▸ **PROBLEM REQUIREMENTS**
After locating the line with "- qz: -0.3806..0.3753" below, output it and each following line exactly, stopping after the line with "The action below". No pictures.

━━━━━━━━━━━━━━━━

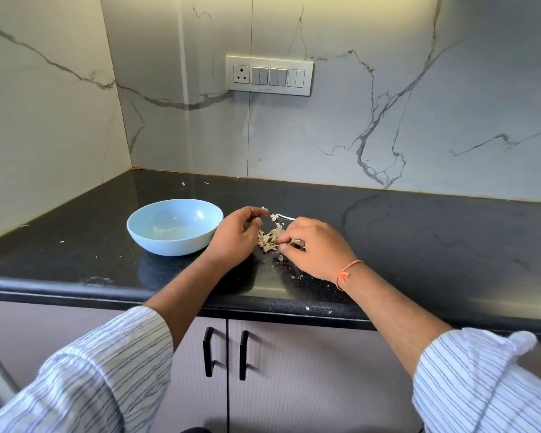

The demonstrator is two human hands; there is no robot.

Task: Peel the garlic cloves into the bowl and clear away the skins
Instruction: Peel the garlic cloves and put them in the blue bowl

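The blue bowl sat on the black counter, and the heap of garlic skins lay just right of it. The left hand curled loosely beside the heap; whether it held anything was unclear. The right hand pinched skins. Clearing seemed underway; gathering the scattered flakes came next.

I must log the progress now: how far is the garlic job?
Peeling looks done: pale peeled garlic lies in the blue bowl. In hand: the left hand and right hand gather the pile of skins beside the bowl. Left: carry the skins off and pick up the scattered flakes on the counter.
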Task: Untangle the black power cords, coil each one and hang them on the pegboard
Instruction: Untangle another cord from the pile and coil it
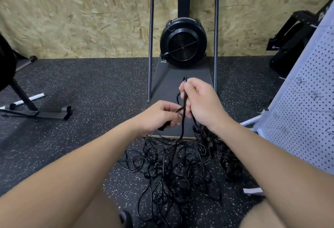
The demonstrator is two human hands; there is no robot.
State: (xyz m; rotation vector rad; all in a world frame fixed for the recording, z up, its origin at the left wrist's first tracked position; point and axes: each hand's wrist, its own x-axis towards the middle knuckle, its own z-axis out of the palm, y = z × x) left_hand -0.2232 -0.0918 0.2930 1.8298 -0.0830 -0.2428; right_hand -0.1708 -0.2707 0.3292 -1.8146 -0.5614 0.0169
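On the speckled rubber floor [72, 83] of a gym corner, you crouch over the job, a black equipment stand [27, 105] at far left and an OSB wall [72, 20] behind. Your left hand [157, 117] curls its fingers [169, 109] around a strand of the black power cords [173, 170], pinching it near where a dark plug end shows below the palm, apparently to steady one line while the other hand works it free. Below and between your forearms the bulk of the cords lies in a loose tangle on the floor, still knotted, just in front of the fan machine's base plate [168, 83], whose round black fan [182, 42] sits against the wall between two upright rods. Your right hand [202, 103] holds a doubled length of cord upright, fingers closed around it with the loop tip poking above the knuckles, a grip that looks meant to lift one cord clear so its path through the pile can be traced. Two tighter bundles [229, 164] rest on the floor just right of the tangle; whether they are finished coils cannot be told. At far right the white pegboard [298, 110] leans within reach, carrying thin wire hooks but no cords, so the hanging appears not yet begun.
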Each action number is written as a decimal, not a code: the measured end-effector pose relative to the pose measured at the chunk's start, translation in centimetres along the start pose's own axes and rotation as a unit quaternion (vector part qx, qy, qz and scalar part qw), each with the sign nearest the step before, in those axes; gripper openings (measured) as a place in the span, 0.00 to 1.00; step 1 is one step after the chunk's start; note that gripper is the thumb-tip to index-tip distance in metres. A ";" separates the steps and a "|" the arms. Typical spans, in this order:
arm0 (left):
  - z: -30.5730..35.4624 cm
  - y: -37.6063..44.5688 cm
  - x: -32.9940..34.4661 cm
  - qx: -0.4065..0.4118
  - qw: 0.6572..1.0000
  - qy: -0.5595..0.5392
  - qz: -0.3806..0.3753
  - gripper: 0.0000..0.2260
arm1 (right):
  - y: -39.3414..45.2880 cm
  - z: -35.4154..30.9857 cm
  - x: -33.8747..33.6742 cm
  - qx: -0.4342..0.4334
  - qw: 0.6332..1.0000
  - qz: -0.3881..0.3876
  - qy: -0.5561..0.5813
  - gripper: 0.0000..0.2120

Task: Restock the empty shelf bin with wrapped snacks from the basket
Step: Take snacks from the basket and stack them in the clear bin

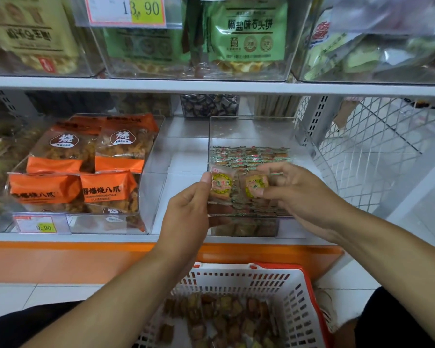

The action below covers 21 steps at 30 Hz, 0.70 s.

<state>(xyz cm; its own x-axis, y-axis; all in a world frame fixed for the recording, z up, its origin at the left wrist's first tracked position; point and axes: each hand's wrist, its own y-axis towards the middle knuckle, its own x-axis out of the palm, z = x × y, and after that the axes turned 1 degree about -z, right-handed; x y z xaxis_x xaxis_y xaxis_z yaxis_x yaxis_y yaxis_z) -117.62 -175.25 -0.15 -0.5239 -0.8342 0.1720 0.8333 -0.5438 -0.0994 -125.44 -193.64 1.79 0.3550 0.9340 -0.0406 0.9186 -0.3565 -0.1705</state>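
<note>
Snacks point(236, 315) in small brown wrappers lie loose in the white basket point(296, 292) with a red rim, at bottom centre of the frame; a fair layer is left on its floor. Clear bin point(251, 126) stands on the lower shelf, centre right, and is no longer empty: rows of wrapped pieces cover its back part and more show through the front wall.

Left hand point(186, 212): thumb and fingers pinch one wrapped snack point(221, 185) with a yellow-green round label, held at the bin's front edge. Right hand point(296, 189): fingers curled round a second wrapped snack point(256, 184), just beside the first, over the front of the bin. Neither piece is set down yet.

Judgement: task well under way, roughly midway. The bin holds a good stock but has room above; the basket is not near empty. Left to do: place these two, then repeat trips from the basket.

Surface: white shelf board point(186, 156) with an orange front strip below it. Left of the clear bin, another bin with orange packets point(86, 172) and a price tag point(35, 224) reading 9.90. Upper shelf carries clear bins with green and beige bags and a tag point(126, 8) reading 13.90. White wire mesh panel point(362, 146) at right. Floor is pale tile.
</note>
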 end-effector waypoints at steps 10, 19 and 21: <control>-0.3 0.3 0.2 -0.005 0.990 0.129 -0.059 0.20 | 0.0 -0.3 0.3 -0.002 0.994 -0.097 -0.048 0.23; 1.2 3.5 0.5 0.193 0.909 0.368 0.032 0.23 | 9.8 -2.2 -0.5 -0.035 0.975 0.096 -0.198 0.19; 0.7 4.4 0.2 0.152 0.896 0.417 -0.006 0.28 | 13.3 -1.5 -0.1 -0.028 0.962 0.129 -0.238 0.19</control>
<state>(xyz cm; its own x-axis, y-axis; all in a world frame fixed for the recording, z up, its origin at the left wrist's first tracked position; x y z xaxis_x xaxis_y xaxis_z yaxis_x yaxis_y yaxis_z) -113.98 -177.76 0.16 -0.3776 -0.6754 -0.6334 0.7692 -0.6097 0.1916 -112.96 -198.51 0.99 0.4644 0.7150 -0.5226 0.8235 -0.5658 -0.0423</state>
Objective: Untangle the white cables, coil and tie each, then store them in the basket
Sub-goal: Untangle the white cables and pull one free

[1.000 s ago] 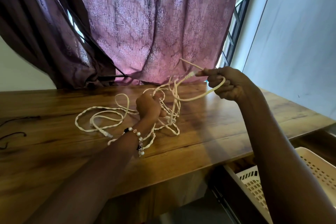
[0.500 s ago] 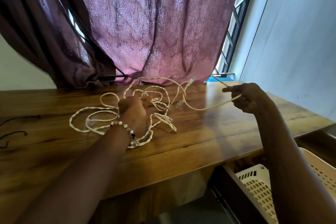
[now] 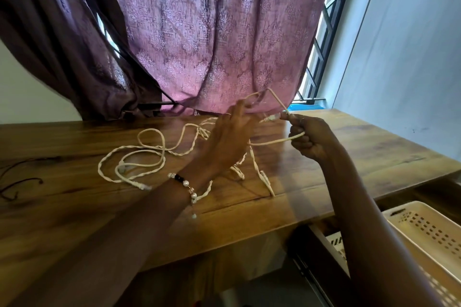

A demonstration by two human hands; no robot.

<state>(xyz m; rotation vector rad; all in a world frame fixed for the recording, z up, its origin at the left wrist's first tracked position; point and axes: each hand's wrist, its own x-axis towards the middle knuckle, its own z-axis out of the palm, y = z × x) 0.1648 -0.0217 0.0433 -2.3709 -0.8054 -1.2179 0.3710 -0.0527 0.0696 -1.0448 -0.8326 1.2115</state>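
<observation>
untangling step in hand, nothing coiled or tied yet. white cables (image 3: 139, 154) lie in twisted loops on the bench (image 3: 74, 207), part lifted between the hands. right hand (image 3: 309, 139) fingers clenched round one strand near its plug end. left hand (image 3: 224, 142) raised, fingers up at a loop; grasp unclear, cannot tell. next move likely calls for feeding the free end back through the loop. basket (image 3: 424, 227) waits below the bench edge, right.
</observation>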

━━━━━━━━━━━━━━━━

▸ **SOLUTION TO THIS TASK**
  - qz: -0.3806..0.3753
  - gripper: 0.0000..0.2260
arm1 (right):
  - y: -39.3414..45.2880 cm
  - z: -35.4154..30.9857 cm
  - x: -33.8747..33.6742 cm
  - qx: -0.4342..0.4334
  - qw: 0.6332..1.0000
  - qz: -0.3881..0.3876
  - qy: -0.5561..0.5813
  - gripper: 0.0000..0.2120

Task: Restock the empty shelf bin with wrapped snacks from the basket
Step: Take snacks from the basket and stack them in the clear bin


The action below covers 21 steps at 30 Hz, 0.70 s.

Work on this exercise is now finished.